### What you need to do
From the entries below, copy out every line with "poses" in it.
================
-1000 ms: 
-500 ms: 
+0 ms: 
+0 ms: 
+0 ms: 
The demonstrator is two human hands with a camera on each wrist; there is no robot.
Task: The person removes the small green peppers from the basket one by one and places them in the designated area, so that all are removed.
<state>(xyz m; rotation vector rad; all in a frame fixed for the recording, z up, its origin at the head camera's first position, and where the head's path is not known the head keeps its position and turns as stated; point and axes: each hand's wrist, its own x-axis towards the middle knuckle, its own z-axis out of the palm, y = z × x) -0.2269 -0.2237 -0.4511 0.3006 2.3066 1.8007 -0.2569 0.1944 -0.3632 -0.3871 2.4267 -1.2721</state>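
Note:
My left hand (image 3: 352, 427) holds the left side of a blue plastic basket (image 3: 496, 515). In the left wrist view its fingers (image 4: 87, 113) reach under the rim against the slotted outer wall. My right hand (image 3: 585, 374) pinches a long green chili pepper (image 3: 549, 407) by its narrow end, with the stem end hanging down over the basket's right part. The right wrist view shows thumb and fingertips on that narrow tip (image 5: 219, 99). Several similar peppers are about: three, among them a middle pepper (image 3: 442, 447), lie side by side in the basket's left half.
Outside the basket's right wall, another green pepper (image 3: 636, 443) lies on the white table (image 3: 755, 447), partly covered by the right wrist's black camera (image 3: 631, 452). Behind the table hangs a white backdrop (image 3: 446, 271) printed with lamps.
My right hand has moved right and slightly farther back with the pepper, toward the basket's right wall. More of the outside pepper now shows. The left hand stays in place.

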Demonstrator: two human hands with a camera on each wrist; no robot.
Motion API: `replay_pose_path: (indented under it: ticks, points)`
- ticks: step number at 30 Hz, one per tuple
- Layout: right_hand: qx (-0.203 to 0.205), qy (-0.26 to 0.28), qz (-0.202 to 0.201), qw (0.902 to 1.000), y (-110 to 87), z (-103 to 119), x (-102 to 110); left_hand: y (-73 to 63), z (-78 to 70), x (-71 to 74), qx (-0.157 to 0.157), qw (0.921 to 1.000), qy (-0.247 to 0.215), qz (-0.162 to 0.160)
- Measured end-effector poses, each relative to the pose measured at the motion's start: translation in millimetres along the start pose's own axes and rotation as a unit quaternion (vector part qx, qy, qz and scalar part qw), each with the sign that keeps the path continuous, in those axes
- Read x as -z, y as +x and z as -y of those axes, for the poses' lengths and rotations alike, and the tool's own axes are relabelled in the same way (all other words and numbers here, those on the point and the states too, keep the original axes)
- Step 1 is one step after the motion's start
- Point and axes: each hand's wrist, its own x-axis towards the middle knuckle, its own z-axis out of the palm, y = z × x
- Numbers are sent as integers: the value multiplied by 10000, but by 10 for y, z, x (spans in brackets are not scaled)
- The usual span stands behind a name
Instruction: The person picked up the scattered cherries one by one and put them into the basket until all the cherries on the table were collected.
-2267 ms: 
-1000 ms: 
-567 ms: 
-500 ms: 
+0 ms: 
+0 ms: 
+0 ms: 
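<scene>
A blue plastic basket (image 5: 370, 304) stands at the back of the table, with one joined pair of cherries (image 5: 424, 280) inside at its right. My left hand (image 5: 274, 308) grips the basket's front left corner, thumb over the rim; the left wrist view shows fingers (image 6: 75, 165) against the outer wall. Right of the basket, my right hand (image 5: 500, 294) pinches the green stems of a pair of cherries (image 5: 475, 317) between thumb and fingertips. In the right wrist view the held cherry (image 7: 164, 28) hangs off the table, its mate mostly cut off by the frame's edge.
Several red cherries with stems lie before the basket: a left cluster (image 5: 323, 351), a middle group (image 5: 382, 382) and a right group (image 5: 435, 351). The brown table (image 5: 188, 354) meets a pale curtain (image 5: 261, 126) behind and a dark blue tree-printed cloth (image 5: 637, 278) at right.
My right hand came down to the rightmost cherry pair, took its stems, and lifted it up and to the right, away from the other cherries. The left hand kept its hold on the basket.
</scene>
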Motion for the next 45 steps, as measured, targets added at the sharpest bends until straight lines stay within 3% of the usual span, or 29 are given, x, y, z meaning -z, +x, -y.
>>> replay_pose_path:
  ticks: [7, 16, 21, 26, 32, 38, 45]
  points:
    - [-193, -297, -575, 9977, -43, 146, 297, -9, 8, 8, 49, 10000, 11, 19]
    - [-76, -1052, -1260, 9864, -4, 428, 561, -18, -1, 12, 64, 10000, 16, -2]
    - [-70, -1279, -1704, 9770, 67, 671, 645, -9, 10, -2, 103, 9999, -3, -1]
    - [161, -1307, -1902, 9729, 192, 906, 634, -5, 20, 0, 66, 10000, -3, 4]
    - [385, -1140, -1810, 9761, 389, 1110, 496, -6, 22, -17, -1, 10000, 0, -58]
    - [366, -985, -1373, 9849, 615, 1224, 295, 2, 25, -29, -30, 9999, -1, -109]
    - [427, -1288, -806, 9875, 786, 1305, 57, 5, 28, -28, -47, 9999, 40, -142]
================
### Result of the task
- Measured end-effector poses, each relative to the pose measured at the motion's start: translation in millimetres along the start pose's own axes and rotation as a unit quaternion (vector part qx, qy, qz and scalar part qw), each with the sign that keeps the path continuous, in those axes
- Read x as -z, y as +x and z as -y of those axes, for the poses' lengths and rotations alike, and the tool's own axes are relabelled in the same way (all other words and numbers here, those on the point and the states too, keep the original axes)

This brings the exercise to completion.